Sister Florence looked ancient. All we could see of her body were her hands and face, since everything else was covered with her flowing robe, starched wimple and veil. Her hands and face were very wrinkled. Sister Florence seemed especially old, because in the last few years, most of the new sisters assigned to our school convent were very young. Sister Donna, my first-grade teacher, looked no older than my sister who had just graduated from college.

Sister Florence’s advanced age prompted my third-grade class to speculate on whether she would possibly retire soon. By the beginning of November, it appeared that all the scary stories and rumors about Sister weren’t true. She wasn’t mean, wasn’t on the verge of having a nervous breakdown, nor likely to drop dead from old age during classes.

Sister Florence turned out to be kind. When we had our first snowfall that year, we were excited and couldn’t concentrate. She sighed but then instructed, “All of you go stand by the windows for a few minutes to watch the falling snow. When you sit back down, I want your full attention.”

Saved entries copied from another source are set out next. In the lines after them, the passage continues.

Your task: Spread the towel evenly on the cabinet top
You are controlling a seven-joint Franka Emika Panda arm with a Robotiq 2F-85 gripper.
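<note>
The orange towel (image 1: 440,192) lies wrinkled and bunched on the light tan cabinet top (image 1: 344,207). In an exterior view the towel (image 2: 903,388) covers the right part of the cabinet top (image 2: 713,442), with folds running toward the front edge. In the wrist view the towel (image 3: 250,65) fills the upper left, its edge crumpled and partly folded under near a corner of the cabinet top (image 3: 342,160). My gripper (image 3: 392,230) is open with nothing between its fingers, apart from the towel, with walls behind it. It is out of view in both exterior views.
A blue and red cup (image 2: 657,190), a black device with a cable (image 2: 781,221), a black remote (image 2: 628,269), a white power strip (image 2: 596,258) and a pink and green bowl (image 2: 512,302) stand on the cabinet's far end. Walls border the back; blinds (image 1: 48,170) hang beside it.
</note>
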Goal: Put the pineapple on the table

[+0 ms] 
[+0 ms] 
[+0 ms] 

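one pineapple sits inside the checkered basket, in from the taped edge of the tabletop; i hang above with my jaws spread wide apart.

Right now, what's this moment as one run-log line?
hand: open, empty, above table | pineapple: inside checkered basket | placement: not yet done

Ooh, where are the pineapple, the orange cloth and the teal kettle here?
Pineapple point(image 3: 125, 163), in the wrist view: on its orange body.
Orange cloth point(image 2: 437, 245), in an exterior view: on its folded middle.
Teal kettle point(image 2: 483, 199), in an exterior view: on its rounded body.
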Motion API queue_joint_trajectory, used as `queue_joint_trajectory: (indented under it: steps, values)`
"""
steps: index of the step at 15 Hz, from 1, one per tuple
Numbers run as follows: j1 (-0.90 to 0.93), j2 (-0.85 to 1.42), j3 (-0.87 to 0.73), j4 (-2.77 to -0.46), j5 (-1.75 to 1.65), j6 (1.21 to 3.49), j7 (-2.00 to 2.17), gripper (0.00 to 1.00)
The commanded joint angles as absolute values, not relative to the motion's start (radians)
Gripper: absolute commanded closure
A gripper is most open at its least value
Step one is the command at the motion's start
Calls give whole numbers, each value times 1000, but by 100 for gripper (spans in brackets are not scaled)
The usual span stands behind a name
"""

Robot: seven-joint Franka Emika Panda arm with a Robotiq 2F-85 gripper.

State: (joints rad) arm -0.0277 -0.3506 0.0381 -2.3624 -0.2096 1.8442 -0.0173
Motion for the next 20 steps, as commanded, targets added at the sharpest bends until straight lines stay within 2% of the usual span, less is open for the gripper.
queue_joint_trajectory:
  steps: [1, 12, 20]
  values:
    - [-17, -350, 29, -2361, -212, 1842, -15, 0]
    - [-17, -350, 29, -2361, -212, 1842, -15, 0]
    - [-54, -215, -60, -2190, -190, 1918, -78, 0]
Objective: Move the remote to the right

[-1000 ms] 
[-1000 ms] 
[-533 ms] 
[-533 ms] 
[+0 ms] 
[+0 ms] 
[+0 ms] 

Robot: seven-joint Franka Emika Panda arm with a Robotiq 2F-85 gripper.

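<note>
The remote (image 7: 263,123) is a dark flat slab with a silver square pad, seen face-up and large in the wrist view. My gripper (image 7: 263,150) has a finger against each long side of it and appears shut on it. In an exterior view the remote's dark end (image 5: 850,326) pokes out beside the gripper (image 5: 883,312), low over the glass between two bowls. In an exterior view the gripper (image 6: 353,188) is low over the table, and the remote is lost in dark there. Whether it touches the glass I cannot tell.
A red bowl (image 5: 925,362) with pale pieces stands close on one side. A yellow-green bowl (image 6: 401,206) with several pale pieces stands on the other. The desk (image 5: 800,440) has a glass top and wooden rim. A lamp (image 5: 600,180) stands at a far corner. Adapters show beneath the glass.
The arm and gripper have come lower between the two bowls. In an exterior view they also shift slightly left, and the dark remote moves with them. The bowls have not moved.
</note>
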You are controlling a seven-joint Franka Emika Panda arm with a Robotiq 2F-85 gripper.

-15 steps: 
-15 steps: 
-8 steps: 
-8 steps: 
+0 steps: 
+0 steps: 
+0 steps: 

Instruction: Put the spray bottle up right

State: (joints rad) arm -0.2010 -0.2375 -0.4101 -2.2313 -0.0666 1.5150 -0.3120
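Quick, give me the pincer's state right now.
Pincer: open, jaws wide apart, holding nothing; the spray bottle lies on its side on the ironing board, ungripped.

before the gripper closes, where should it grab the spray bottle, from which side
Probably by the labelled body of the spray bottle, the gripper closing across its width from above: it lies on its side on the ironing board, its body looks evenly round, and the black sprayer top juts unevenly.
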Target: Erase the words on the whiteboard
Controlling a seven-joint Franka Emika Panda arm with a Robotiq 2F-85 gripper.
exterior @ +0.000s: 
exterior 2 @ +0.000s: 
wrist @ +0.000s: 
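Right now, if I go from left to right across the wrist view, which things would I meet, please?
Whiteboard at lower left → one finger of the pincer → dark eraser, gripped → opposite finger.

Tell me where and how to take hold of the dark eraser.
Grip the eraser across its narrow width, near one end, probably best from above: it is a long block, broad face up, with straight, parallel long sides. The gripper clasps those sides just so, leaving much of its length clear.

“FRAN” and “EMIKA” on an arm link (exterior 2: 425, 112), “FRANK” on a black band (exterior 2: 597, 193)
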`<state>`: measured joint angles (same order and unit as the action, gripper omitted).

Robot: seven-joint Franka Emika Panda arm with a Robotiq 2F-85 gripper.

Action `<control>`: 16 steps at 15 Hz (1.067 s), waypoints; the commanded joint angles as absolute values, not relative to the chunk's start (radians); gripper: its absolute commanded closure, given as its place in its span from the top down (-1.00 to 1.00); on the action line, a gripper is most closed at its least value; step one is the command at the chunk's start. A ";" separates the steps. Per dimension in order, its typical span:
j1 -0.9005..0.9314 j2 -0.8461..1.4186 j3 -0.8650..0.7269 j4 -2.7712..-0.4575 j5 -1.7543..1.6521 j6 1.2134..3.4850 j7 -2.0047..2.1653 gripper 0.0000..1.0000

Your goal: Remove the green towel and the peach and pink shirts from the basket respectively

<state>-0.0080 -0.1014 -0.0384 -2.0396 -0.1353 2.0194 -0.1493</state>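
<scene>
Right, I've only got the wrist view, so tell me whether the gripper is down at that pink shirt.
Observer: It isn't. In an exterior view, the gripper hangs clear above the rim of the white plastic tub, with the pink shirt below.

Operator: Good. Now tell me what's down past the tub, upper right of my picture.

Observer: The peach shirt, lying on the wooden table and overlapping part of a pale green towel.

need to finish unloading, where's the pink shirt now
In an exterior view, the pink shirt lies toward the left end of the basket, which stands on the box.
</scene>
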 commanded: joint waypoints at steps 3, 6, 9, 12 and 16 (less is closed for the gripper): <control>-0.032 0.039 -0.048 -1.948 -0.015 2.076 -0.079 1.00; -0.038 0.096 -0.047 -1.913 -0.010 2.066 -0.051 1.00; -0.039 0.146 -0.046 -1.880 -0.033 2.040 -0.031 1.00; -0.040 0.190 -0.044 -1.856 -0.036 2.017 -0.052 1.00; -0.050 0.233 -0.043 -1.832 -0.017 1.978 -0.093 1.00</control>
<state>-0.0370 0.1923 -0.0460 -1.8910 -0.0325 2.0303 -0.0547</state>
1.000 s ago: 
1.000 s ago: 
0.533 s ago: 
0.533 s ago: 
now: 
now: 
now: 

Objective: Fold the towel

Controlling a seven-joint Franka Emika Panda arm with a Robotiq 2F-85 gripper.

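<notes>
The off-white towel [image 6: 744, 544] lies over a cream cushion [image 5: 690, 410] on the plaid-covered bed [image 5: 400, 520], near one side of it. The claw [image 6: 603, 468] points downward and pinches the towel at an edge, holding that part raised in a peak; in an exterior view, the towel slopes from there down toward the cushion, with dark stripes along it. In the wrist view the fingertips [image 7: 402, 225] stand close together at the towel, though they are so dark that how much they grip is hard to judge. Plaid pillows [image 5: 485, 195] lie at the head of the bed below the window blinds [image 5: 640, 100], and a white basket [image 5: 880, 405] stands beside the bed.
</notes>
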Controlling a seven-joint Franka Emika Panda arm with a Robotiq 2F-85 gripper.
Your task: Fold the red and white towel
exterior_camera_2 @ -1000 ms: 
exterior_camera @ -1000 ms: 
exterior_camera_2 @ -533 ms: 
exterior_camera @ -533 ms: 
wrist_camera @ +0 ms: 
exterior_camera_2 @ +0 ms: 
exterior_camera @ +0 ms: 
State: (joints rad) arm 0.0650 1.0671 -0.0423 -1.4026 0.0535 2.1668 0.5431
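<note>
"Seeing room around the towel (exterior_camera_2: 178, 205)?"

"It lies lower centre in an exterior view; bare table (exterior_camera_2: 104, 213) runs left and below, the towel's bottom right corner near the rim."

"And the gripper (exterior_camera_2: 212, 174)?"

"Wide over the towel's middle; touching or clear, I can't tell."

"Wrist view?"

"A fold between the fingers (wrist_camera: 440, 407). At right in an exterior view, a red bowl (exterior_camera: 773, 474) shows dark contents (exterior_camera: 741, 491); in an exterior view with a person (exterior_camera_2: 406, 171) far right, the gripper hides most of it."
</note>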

Another example of her kindness occurred while a new convent for the sisters was being built next to our school that year. When the construction crew lifted the cross to its roof with a crane, she told us to watch, saying, “You’ll remember this all your life.”

On the last day of November, my class and I entered the classroom after recess to discover small, open-topped boxes with our names on them lined up on a blackboard eraser shelf. Hushing our whispering, Sister Florence unnecessarily explained, “Christmas is coming.”